Iranian activists advised to stop using Haystack
Following news of a security flaw, the US-based Censorship Research Center (CRC) has announced that it has halted ongoing testing of its anti-censorship software Haystack in Iran. The Electronic Frontier Foundation has recommended that people stop using all versions of the Haystack software immediately. The news follows on from concerns that CRC had not previously made the Haystack code available to the wider security and censorship-circumvention community for testing and scrutiny.
European Parliament adopts declaration against ACTA
377 members of the European Parliament have signed up to a written declaration condemning many aspects of the Anti-Counterfeiting Trade Agreement (ACTA). The EU is a party to the draft treaty, with its negotiating effort being led by the European Commission. Although the declaration has no binding force, it indicates that the Commission may have to push for more consumer- and citizen-friendly provisions at the treaty’s next, and potentially final, negotiating round this month, in order to be sure the deal it strikes will be approved by Parliament.
Russian authorities use IP-enforcement powers to raid NGO offices
Following a story broken by the New York Times, that police in Russia were seizing the computers of civil society groups on the pretext of searching for pirated Microsoft software, Microsoft have issued blanket licences to advocacy groups and media organisations, both in Russia and elsewhere. The move means Microsoft’s in-country lawyers will no longer provide legal support for politically motivated piracy raids.
FCC likely to approve new unlicensed spectrum
The US Federal Communications Commission (FCC) is expected to expand the proportion of the airwaves available to device and network innovators in a meeting later this month, The regulator is expected to give final approval to a conversion to unlicensed spectrum of white space freed up by the switch from analogue to digital television.
Safaricom slashes mobile text-message cost
Bloomberg report that a price war between competitors in the Kenyan mobile market has seen Safaricom reduce its SMS prices by up to 94%.
DoS attacks sponsored by movie industry
The Sydney Morning Herald reports that an Indian company is offering Denial of Service attacks as a service to rightsholding clients trying to remove pirated movies from the web.
Consumers International survey
A new survey designed to reveal the obstacles consumers face in gaining access to educational and cultural resources has been released by Consumers International. The survey was conducted in 13 languages, covering 15,000 consumers across 24 countries. It found that “the biggest barriers that consumers face in accessing copyright works are those created by copyright law. Even so, consumers around the world will choose original copyright works over pirated copies, provided that they are available at an affordable price.”

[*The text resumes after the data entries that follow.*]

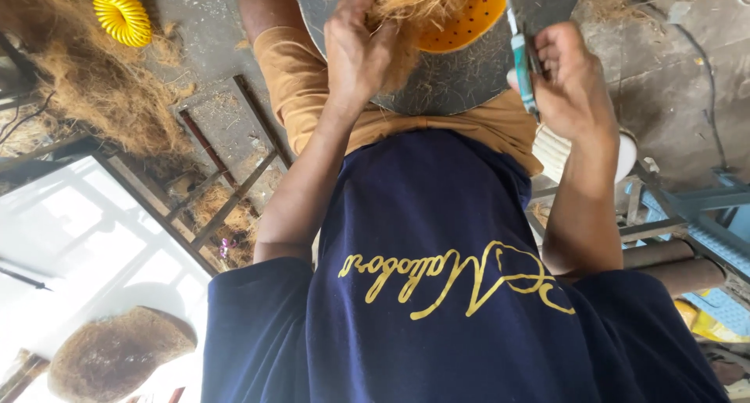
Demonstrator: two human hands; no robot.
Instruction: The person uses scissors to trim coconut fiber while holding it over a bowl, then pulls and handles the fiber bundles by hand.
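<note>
Coir, a tuft of tan coconut fibre [414, 8], sits at the top edge, cut off by the frame, pressed over an orange perforated plastic bowl [469, 20] that is also cropped. Left hand [359, 51] closed on the fibre, fingers curled into it, fingertips buried and hard to make out; forearm runs down from the grip to the navy short-sleeved shirt [437, 309]. Right hand [570, 79] fisted around a thin teal-handled tool [522, 67], held upright just right of the fibre; tool tip runs out of frame, so its kind is unclear. Under both grips a grey round speckled disc [453, 83] rests on the lap over tan shorts [312, 83]; its top is cropped. Below the right hand a white ribbed plastic tub [558, 149] is half hidden by the wrist. Far left of the left hand: a loose coir pile [94, 83] and a yellow coiled hose [121, 12], partly cut off. Blown-out bright patch at lower left hides detail.
</note>
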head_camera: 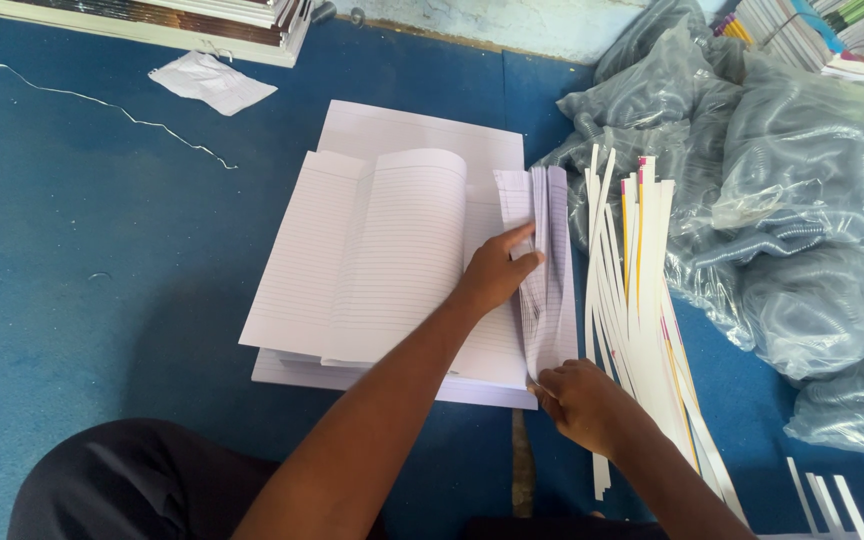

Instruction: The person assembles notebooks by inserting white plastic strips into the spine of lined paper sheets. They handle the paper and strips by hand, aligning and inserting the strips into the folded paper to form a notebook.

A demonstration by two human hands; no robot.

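Observation:
A stack of white ruled paper sheets [372, 260] lies on the blue floor in front of me, its upper sheets folded open like a book. My left hand [497, 272] presses into the fanned pages [544, 250] at the stack's right side, thumb up against them. My right hand [580, 400] pinches the lower corner of those lifted pages at the stack's near right edge.
A spread of long white paper strips [637, 300], some edged pink and yellow, lies just right of the stack. Grey plastic bags [782, 200] pile up at the right. Book stacks [182, 20] sit at the far left and far right, with a crumpled sheet [212, 80] nearby.

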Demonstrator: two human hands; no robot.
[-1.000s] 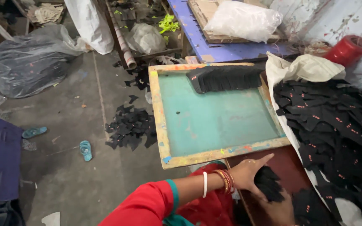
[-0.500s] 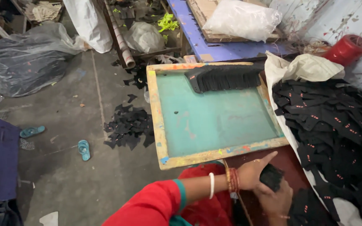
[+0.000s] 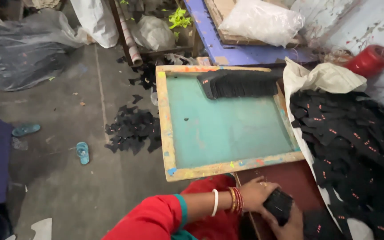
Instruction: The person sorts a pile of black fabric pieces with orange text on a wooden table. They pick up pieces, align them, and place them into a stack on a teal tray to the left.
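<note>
Looking down, I see both my hands meeting at the near edge of a dark red-brown table (image 3: 298,182). My left hand (image 3: 256,195), at the end of a red sleeve with white and red-gold bangles on the wrist, is curled over the top of a small black piece of fabric (image 3: 278,205), fingers closed on it. My right hand (image 3: 290,224) comes up from below and grips the same piece from underneath; only part of it shows at the bottom edge of view. Just beyond my hands, a wooden-framed printing screen with green mesh (image 3: 227,124) lies flat across the table's far side, and a black squeegee-like bar (image 3: 241,83) rests along the frame's far edge. To the right, a big heap of black fabric pieces with small orange marks (image 3: 352,146) spreads over a white cloth. More black scraps (image 3: 132,129) lie scattered on the grey floor to the left.
</note>
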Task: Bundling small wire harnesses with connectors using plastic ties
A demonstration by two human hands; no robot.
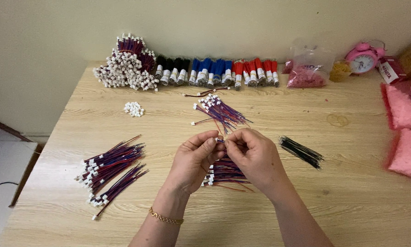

Does open data only empower the empowered?
This excellent blog post by Michael Gurstein uses the example of the digitized land registry in Bangalore to warn that open data initiatives may empower the already-empowered to use information in self-interested ways: “This is not to suggest that processes of computerization inevitably lead to such outcomes but rather to say that in the absence of efforts to equalize the playing field… the end result may be increased social divides rather than reduced ones.”
10 sources of free textbooks online
The Curriki website celebrates a new school term by pointing readers to ten great sources for open educational resources.
Indian civil society and biometric ID
This AlterNet feature tracks the developing disquiet among civil society groups in India as their government prepares to roll out a new biometric identification project whose aim is to give every Indian a lifelong Unique ID number.
Rise of religious search engines?
NPR report on a new trend: the rise of religious search engines. One creator of a search engine aimed at Christians says “a search on his site would not turn up pornography. If you search ‘gay marriage’, you would get results that argue against gay marriage”. Other search engines aimed at the Jewish and Muslim communities are also investigated in this report.
The future of peer review
Cameron Neylon argues that online reaction to a recent new proof for a major outstanding mathematical theorem hints at the future of peer review: “The online maths community has lit up with excitement…And in the process we are seeing online collaborative post publication peer review take off.”